Updated 10:07 AM UTC, Tue April 29, 2025

From understanding content consumption to the placement of ads, both AI and data have had a significant role in the media space. Nate Rackiewicz, Chief Data Officer, Gannett, USA Today Network, speaks with Amina Al Sherif, Chief Data Ethics Officer/Chief Innovation Officer, Anno.Ai, about the application of AI and ML for content analysis, and decoding consumer consumption of media.

Rackiewicz is the Chief Data Officer at Gannett, a part of the USA Today Network. Gannett includes USA Today along with 250 other local publishers around the country and throughout the world, making it one of the largest local and national news footprints.

Speaking on some of the most innovative and effective implementations of machine learning and data science that he has witnessed in this space, he points toward the analysis of content for a better understanding of content consumption.

“I consider myself a data science practitioner. After I left HBO, I started my company, taught myself Python, and built an analytics platform around the advertising research industry,” Rackiewicz says. “I was using machine learning in that space to just analyze content — it was emotional fingerprints, psychographic fingerprints, and then drawing correlations between those and the consumer consumption of the messaging.” 

This technology can help develop creatives for marketing campaigns and also for ad placement, etc., he adds. Television networks such as HBO were using it to analyze scripts, apply psychographic frameworks, and understand aspects of emotion that can influence positive or negative ratings in television. “We used it for things as basic as auto-captioning.”

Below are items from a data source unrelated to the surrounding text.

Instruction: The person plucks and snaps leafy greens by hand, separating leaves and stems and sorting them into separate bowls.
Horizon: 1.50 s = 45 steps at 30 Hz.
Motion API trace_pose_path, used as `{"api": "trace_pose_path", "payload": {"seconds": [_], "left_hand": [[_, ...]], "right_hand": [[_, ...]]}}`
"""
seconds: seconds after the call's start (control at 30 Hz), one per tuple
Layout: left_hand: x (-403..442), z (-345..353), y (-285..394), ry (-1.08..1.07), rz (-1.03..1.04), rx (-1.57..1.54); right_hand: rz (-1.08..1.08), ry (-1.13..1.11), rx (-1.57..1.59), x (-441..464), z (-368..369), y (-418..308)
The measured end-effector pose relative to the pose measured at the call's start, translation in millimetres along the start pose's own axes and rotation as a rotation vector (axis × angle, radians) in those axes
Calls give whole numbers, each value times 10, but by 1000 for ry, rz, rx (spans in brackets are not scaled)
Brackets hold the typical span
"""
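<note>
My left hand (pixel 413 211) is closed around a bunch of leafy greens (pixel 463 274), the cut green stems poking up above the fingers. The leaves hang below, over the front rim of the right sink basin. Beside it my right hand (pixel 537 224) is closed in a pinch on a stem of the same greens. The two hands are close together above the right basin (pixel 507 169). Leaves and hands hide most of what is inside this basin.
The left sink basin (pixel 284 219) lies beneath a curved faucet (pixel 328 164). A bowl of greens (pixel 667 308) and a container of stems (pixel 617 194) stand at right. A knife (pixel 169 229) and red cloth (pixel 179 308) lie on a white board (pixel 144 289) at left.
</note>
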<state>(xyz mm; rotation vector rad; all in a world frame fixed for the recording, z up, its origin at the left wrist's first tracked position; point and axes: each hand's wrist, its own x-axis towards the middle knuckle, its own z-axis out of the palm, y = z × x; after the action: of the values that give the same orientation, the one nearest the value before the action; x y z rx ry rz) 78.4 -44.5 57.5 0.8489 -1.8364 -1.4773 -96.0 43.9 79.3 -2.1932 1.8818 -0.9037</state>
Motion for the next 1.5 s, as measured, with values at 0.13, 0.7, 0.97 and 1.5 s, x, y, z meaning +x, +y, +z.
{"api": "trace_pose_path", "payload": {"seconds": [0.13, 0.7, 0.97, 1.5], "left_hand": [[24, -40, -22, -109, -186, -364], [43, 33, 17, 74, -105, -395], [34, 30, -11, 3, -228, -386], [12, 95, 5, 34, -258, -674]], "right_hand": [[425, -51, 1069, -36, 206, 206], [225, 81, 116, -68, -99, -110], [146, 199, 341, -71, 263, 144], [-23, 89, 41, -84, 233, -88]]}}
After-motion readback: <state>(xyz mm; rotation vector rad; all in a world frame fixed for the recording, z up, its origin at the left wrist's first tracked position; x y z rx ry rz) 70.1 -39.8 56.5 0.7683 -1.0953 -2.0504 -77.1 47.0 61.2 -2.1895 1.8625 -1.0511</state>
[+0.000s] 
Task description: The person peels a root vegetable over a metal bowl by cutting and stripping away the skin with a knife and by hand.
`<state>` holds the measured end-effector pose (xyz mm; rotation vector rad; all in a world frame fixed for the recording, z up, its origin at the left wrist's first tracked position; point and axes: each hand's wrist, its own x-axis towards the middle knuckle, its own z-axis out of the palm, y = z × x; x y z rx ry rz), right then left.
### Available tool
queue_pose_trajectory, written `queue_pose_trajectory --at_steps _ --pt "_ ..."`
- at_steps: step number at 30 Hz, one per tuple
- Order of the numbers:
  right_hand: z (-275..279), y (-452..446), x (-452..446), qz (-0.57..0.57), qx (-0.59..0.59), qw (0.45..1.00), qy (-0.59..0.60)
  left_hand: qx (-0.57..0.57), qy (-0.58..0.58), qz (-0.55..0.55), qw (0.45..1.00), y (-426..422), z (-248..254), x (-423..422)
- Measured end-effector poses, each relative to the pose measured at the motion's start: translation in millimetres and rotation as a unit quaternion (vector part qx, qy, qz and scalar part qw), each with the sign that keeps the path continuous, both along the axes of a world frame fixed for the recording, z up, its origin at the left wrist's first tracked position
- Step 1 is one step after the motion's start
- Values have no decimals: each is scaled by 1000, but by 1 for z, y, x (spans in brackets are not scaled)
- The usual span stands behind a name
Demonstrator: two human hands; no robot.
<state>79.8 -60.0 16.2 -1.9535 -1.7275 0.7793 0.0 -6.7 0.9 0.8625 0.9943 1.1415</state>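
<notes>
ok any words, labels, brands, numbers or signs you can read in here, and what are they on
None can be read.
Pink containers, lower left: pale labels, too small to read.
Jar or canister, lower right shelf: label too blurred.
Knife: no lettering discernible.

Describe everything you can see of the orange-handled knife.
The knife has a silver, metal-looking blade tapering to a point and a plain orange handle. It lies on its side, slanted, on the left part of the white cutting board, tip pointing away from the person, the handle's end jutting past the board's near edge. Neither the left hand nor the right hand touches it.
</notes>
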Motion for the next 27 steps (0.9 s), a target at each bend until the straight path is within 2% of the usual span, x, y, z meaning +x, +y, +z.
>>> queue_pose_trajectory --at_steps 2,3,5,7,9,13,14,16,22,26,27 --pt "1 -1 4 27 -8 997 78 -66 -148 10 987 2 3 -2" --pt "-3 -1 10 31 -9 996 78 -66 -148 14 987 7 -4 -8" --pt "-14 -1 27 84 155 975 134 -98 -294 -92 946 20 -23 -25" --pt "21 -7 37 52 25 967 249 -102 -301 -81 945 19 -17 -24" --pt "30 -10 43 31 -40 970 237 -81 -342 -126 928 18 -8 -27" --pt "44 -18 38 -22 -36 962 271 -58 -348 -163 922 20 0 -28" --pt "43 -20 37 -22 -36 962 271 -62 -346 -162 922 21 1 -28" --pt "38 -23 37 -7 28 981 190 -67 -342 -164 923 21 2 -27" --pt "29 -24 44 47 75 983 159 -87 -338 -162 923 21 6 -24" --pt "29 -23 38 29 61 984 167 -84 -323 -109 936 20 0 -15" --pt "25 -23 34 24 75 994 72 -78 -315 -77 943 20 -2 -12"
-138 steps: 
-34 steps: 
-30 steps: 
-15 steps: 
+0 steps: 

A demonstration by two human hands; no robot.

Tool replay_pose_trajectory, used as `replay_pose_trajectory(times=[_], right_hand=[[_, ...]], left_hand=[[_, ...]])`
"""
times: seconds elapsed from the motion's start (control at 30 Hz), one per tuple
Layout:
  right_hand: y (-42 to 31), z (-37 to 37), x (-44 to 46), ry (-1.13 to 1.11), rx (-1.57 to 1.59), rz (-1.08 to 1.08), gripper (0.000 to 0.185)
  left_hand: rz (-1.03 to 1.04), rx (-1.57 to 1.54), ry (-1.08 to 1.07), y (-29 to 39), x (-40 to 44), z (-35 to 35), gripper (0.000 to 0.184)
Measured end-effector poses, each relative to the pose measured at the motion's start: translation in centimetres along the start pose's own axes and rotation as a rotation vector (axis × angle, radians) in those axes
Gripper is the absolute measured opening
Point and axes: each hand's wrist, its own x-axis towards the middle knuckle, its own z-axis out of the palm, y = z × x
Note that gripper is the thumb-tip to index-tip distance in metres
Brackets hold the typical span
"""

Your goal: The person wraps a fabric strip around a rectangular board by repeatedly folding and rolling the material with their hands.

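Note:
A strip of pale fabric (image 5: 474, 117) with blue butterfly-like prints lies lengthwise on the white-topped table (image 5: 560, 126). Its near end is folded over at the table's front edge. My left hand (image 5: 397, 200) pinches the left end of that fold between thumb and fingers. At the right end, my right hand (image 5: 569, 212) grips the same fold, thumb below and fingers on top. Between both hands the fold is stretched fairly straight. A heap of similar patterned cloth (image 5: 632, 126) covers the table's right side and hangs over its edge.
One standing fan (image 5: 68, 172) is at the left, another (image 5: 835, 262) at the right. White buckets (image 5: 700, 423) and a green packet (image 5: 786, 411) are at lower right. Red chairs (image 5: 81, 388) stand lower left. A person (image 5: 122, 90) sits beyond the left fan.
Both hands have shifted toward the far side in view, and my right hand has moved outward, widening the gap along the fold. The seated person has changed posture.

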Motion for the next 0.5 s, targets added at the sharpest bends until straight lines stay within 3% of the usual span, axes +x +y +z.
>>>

It can also be used to better understand content and to find objects within a large collection. Next, Rackiewicz recalls HBO’s vision of being able to understand the products being featured in TV shows. “Leveraging artificial intelligence and classification algorithms trained against the massive library can allow you to go scene by scene and say ‘Oh, there’s this brand of car” or ‘Here’s that brand of clothing.’ And “Here’s where you can go buy it.’ It just opens up so many other possibilities,” he concludes.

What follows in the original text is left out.